## What the task requires
Give back the lines of the entries below exactly as written, from the first line to the line holding "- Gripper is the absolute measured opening", both included, with the pictures omitted.
[Records supplied Boundary: Start]
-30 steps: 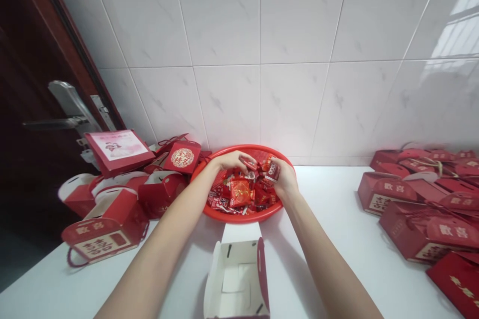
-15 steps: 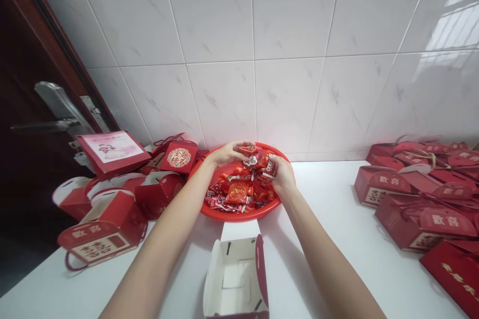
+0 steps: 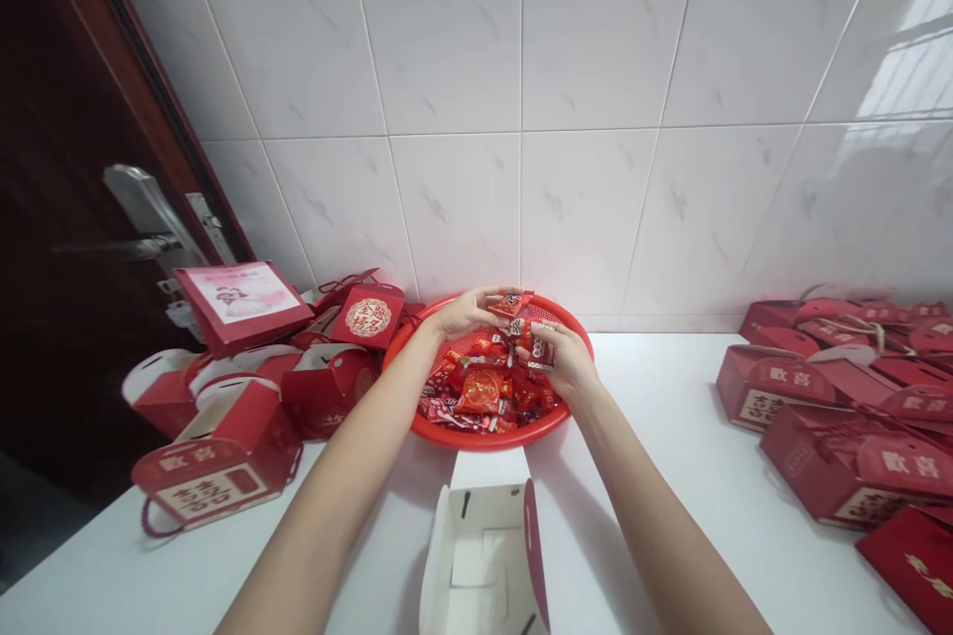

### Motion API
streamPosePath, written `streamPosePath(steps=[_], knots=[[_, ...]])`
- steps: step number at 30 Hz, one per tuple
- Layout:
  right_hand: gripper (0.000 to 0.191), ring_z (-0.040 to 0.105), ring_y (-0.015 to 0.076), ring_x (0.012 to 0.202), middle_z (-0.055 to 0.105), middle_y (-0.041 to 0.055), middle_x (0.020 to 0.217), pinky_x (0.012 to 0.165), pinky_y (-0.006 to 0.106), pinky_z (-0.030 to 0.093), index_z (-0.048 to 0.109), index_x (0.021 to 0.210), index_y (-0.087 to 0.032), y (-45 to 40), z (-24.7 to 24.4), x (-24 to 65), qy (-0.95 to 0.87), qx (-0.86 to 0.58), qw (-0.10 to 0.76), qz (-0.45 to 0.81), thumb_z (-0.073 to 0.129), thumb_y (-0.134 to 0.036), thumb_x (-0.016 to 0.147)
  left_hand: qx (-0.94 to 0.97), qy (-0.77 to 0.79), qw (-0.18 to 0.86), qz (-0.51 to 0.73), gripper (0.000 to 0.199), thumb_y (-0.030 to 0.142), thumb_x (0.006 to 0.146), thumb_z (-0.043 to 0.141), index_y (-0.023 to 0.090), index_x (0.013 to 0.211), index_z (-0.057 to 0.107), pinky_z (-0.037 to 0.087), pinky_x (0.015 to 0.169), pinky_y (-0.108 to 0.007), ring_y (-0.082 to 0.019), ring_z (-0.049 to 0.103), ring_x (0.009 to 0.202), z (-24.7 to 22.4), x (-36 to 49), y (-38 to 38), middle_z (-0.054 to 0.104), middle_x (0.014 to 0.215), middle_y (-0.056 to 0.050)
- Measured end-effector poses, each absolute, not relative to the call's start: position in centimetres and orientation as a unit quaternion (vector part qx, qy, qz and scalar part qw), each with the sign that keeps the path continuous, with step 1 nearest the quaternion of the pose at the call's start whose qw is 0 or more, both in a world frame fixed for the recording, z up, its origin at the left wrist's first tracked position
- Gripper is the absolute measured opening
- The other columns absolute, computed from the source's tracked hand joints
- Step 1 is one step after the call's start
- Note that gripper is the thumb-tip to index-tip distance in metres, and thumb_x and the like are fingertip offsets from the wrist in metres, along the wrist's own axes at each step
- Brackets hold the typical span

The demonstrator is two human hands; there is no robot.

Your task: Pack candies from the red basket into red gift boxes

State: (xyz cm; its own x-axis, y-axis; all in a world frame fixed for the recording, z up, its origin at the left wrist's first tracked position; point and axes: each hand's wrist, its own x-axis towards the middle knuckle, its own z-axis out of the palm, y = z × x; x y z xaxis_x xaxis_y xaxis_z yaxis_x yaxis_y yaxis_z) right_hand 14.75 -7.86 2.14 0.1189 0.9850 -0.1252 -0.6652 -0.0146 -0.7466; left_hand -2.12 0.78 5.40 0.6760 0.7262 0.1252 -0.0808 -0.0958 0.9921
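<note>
A red plastic basket (image 3: pixel 513 439) stands against the wall, with several red-wrapped candies (image 3: pixel 480 389) lying in it. Over its back part, my left hand (image 3: pixel 471 311) is closed on a small red candy packet (image 3: pixel 509 304). My right hand (image 3: pixel 564 359) grips another red candy packet (image 3: pixel 542 347) with white print, close beside the left one. Both hands nearly meet above the basket. In front of it sits an open gift box (image 3: pixel 487 561), white inside, with a red side flap; nothing lies in it.
Red gift boxes (image 3: pixel 215 476) are heaped at the left, some with open tops. More red boxes (image 3: pixel 841 397) stand in a pile at the right. A tiled wall (image 3: pixel 588 208) rises behind the white table (image 3: pixel 647 437), and a dark door with a handle (image 3: pixel 149 218) is at the far left.
My right hand has drawn slightly inward, and its candy packet shows more clearly. The whole view has shifted a little, so everything appears slightly farther right and lower.
</note>
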Motion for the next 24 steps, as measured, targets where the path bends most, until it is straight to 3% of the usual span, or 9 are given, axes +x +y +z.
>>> streamPosePath(steps=[5, 9, 13, 19, 24], knots=[[0.018, 0.065, 0.0148, 0.054, 0.071, 0.0015, 0.065, 0.048, 0.024, 0.056, 0.064, 0.074, -0.016, -7.9, 2.3, 14.8, -0.23, -0.358, 0.672, 0.607, 0.073, -0.004, 0.063, 0.651, 0.234, 0.659, 0.295, 0.052, 0.018, 0.063, 0.084, 0.018, 0.113, 0.071, 0.051, 0.087, -0.035, -0.02, 0.067, 0.092, 5.9, -2.2, 0.6, 0.073, 0.109, -0.008], [0.018, 0.06, 0.0137, 0.045, 0.07, 0.0002, 0.062, 0.04, 0.023, 0.049, 0.064, 0.079, -0.016, -7.9, 2.3, 14.9, -0.245, -0.376, 0.658, 0.604, 0.073, -0.01, 0.064, 0.639, 0.301, 0.623, 0.336, 0.034, 0.034, 0.07, 0.083, 0.016, 0.097, 0.074, 0.051, 0.079, -0.03, -0.015, 0.064, 0.079, 5.7, -2.3, 1.0, 0.072, 0.089, -0.004], [0.016, 0.061, 0.0146, 0.048, 0.07, -0.0002, 0.062, 0.044, 0.025, 0.05, 0.064, 0.076, -0.017, -7.6, 2.0, 14.9, -0.246, -0.37, 0.666, 0.599, 0.072, -0.011, 0.063, 0.668, 0.322, 0.585, 0.329, 0.03, 0.029, 0.068, 0.085, 0.014, 0.092, 0.075, 0.049, 0.073, -0.028, -0.014, 0.063, 0.074, 5.0, -2.4, 1.6, 0.072, 0.083, -0.005], [0.016, 0.065, 0.0165, 0.057, 0.073, 0.0024, 0.067, 0.049, 0.025, 0.052, 0.07, 0.073, -0.017, -7.3, 1.6, 15.0, -0.256, -0.339, 0.688, 0.588, 0.077, -0.013, 0.058, 0.695, 0.294, 0.534, 0.382, 0.043, 0.023, 0.068, 0.083, 0.013, 0.109, 0.074, 0.05, 0.09, -0.035, -0.022, 0.065, 0.099, 4.2, -2.7, 2.4, 0.074, 0.11, -0.012], [0.012, 0.062, 0.0153, 0.052, 0.071, 0.0018, 0.063, 0.046, 0.025, 0.051, 0.069, 0.067, -0.016, -7.2, 1.6, 15.1, -0.227, -0.334, 0.688, 0.603, 0.076, -0.012, 0.059, 0.707, 0.298, 0.511, 0.388, 0.042, 0.019, 0.067, 0.082, 0.013, 0.108, 0.075, 0.048, 0.093, -0.035, -0.022, 0.064, 0.103, 3.7, -2.8, 3.0, 0.074, 0.11, -0.012]])
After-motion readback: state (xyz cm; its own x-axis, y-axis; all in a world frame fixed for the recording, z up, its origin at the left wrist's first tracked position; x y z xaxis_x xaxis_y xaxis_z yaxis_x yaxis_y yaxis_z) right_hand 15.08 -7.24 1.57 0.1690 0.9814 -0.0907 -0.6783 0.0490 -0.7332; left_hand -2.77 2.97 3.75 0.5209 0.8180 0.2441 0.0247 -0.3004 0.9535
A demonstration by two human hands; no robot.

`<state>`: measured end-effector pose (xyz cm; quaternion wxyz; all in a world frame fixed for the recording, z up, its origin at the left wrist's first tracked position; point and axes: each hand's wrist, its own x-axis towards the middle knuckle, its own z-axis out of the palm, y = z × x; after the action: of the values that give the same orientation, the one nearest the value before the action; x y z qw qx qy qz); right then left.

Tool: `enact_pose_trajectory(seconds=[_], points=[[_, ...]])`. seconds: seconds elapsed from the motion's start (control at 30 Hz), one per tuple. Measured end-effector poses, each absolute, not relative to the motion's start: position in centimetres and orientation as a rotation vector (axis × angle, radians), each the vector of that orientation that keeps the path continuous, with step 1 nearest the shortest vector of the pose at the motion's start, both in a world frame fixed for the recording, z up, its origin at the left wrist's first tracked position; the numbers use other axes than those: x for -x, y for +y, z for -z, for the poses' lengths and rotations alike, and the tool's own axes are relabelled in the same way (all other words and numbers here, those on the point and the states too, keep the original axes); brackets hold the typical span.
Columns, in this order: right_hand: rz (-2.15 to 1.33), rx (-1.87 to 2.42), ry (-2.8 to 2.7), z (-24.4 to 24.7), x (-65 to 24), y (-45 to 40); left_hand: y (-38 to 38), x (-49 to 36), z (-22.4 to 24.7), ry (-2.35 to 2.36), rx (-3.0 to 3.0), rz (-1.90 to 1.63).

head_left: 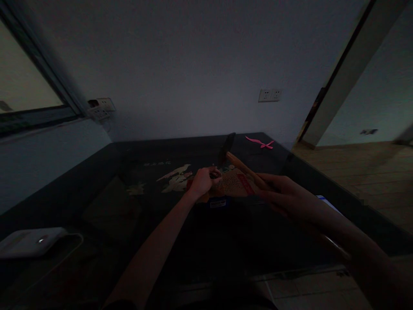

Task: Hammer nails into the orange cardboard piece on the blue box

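Note:
My right hand (pixel 284 193) is closed round the wooden handle of a hammer (pixel 243 167). Its dark head is raised at the far end, above and just right of my left hand (pixel 204 181). The fingers of my left hand are curled in a pinch round a small, dark, roundish thing (pixel 214 175), too dim to identify. Under that hand lies a flat brown piece (pixel 232 182) like a packet or board, with dark specks and a red strip. A small blue item with a pale label (pixel 218 203) sits at its near edge.
A dark tabletop (pixel 129 150) with a printed bird and flowers stands against the wall. A pink ribbon (pixel 264 145) lies at the back right. At the left is a white device (pixel 32 242) with a cable. A blue-and-white edge (pixel 327 202) shows beyond my right wrist.

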<state>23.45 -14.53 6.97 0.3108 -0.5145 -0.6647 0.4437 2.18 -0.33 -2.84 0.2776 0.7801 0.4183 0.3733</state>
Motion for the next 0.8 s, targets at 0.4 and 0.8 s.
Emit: enact_pose_trajectory(seconds=[0.4,0.8], points=[[-1.147,1.33,-1.732,-6.1,-23.7,-15.1,-0.4,-2.1,2.8,1.177,-2.129,-0.952],[-1.171,1.411,-1.707,-5.2,-23.9,-15.3,-0.3,-2.1,2.6,1.157,-2.09,-0.983]])
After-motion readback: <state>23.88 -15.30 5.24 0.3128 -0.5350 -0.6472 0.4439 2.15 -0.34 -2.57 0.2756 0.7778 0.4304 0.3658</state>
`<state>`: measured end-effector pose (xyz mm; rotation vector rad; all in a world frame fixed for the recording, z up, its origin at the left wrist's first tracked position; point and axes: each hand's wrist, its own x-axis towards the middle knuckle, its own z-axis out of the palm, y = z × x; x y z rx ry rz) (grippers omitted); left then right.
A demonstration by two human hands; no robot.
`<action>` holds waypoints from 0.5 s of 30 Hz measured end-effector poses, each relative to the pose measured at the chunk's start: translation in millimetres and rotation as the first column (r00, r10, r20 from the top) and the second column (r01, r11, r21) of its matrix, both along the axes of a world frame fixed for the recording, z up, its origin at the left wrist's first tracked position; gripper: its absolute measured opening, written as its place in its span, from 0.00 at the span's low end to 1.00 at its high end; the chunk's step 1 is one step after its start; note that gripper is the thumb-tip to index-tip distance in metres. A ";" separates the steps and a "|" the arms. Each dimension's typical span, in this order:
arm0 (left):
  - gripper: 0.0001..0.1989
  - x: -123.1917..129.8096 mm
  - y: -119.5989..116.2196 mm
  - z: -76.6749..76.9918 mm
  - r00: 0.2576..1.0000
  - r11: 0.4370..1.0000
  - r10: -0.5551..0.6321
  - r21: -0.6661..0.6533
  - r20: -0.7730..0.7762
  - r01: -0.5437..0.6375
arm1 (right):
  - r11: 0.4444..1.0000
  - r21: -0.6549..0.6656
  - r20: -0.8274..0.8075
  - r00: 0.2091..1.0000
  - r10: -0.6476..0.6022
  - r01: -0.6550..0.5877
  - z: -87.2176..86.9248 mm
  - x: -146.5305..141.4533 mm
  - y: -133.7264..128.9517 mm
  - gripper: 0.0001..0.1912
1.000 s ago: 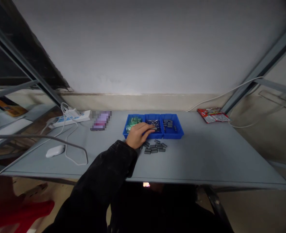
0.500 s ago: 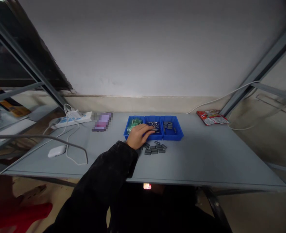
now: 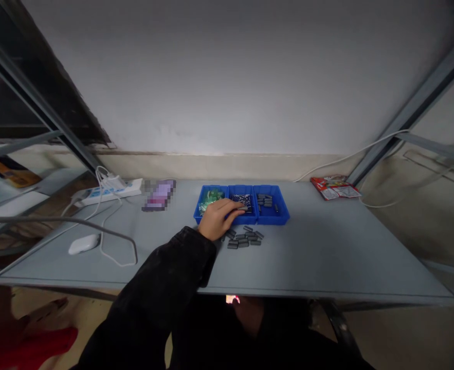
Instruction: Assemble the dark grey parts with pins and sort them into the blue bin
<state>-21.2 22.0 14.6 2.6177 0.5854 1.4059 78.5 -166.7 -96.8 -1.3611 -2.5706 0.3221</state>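
My left hand reaches over the front of the middle blue bin, its thumb and fingers pinched on a small grey cylinder. Thin silver metal pins lie in that bin. To its left, a blue bin contains green pieces in clear wrapping. More grey cylinders sit in the right blue bin, and several loose grey cylinders lie on the table before the bins. Below the table edge, in shadow, my right hand has its thumb against a lit phone, mostly hidden.
On the left of the grey table are a white power strip with cables, a blurred-out purple phone-shaped item and a white earbud case. A red snack packet lies at the back right. Metal posts flank the table.
My left hand keeps its pinch over the middle bin, almost in place. Below the table, my right hand has become more visible beside the lit phone. The view has shifted slightly.
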 end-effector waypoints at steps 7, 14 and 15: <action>0.07 0.0 -0.5 1.3 1.000 1.000 0.008 0.023 0.001 -0.008 | 0.733 -0.287 -0.254 0.787 0.563 -0.617 121.6 69.4 -9.6 0.09; 0.06 -0.8 -0.2 1.4 1.000 1.000 0.016 0.007 0.000 -0.016 | 0.977 -0.192 -0.436 0.900 0.002 -0.095 253.6 150.4 66.3 0.12; 0.06 -0.9 -0.2 1.4 1.000 1.000 0.019 0.005 -0.001 -0.019 | 0.993 -0.116 -0.492 0.870 -0.031 -0.030 250.2 154.3 82.2 0.13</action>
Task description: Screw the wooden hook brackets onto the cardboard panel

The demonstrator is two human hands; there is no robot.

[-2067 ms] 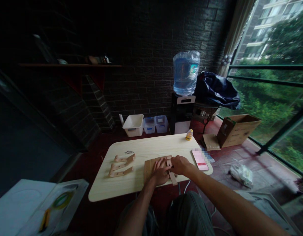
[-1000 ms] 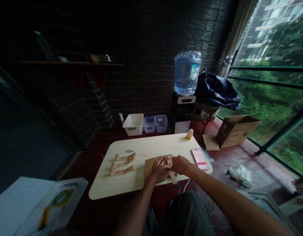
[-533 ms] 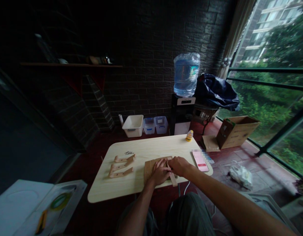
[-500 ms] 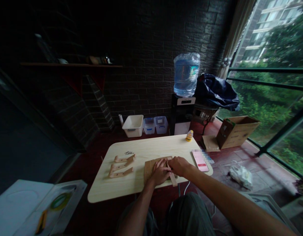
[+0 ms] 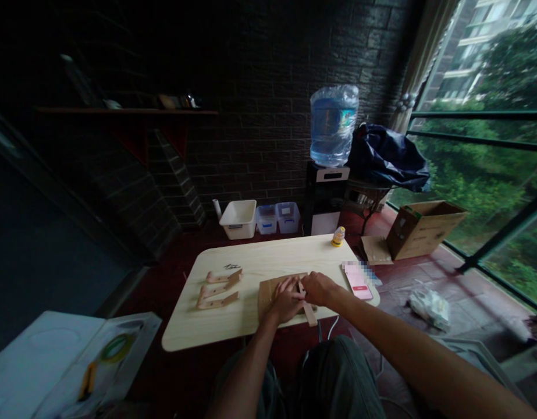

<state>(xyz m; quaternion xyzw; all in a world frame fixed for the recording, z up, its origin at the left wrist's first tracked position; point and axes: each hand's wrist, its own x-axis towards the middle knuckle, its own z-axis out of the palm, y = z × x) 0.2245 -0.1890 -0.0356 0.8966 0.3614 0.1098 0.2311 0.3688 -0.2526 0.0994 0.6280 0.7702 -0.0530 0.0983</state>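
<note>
My left hand [image 5: 287, 299] lies over a brown cardboard piece [image 5: 265, 295] near the table's front edge, its fingers stretched out and pressing down. Beside it, my right hand [image 5: 317, 288] is closed at the top of a narrow wooden strip [image 5: 310, 315], which slants past the cardboard toward the edge. What exactly the right fingers grip is too small to make out. Shaped wooden pieces [image 5: 219, 302] lie on the left of the table, with several small dark screws or pins [image 5: 232, 266] behind them.
The pale table [image 5: 185, 326] also bears a yellow-capped bottle [image 5: 338, 237] and a phone [image 5: 359, 285] at the right. An open white case [image 5: 137, 337] stands at the lower left. Bins [image 5: 238, 220], a water dispenser [image 5: 327, 192] and a cardboard box [image 5: 419, 233] stand beyond the table.
The whole view has shifted slightly, so the table sits a little higher and further right. Both hands keep nearly the same place on the cardboard and strip.
</note>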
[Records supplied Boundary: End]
## Expected output
-30 steps: 
-15 steps: 
+0 steps: 

### Motion API
streamPosePath, written `streamPosePath(steps=[_], knots=[[_, ...]])`
- steps: step number at 30 Hz, one per tuple
- Layout:
  right_hand: gripper (0.000 to 0.191), ring_z (-0.040 to 0.105), ring_y (-0.015 to 0.076), ring_x (0.012 to 0.202), middle_z (-0.055 to 0.105), middle_y (-0.041 to 0.055), middle_x (0.020 to 0.217), pinky_x (0.012 to 0.165), pinky_y (-0.006 to 0.106), pinky_z (-0.030 to 0.093), index_z (-0.048 to 0.109), index_x (0.021 to 0.210), index_y (-0.087 to 0.032), y (-45 to 40), z (-24.7 to 24.4), x (-24 to 65), qy (-0.95 to 0.87), qx (-0.86 to 0.58), qw (-0.10 to 0.76), qz (-0.45 to 0.81), thumb_z (-0.073 to 0.129), thumb_y (-0.134 to 0.036), thumb_x (-0.016 to 0.147)
  left_hand: qx (-0.94 to 0.97), qy (-0.77 to 0.79), qw (-0.18 to 0.86), qz (-0.51 to 0.73), gripper (0.000 to 0.199), thumb_y (-0.030 to 0.142), thumb_x (0.006 to 0.146), thumb_z (-0.043 to 0.141), index_y (-0.023 to 0.090), index_x (0.013 to 0.211), index_z (-0.057 to 0.107), pinky_z (-0.037 to 0.087), pinky_x (0.015 to 0.169), pinky_y (-0.108 to 0.007), ring_y (-0.082 to 0.019), ring_z (-0.049 to 0.103), ring_x (0.009 to 0.202), z (-24.7 to 22.4), x (-36 to 49), y (-38 to 38), middle_z (-0.054 to 0.104), middle_x (0.014 to 0.215), middle_y (-0.056 to 0.050)
- Measured end-effector poses, each absolute, not relative to the call's start: position in centimetres and orientation as a unit quaternion (vector part qx, qy, qz and scalar part qw), each with the sign that keeps the path continuous, with step 1 nearest the quaternion of the pose at the call's start whose qw is 0 or more, both in a world frame fixed for the recording, z up, its origin at the left wrist's first tracked position
- Gripper is the absolute measured opening

Thus the exercise is complete.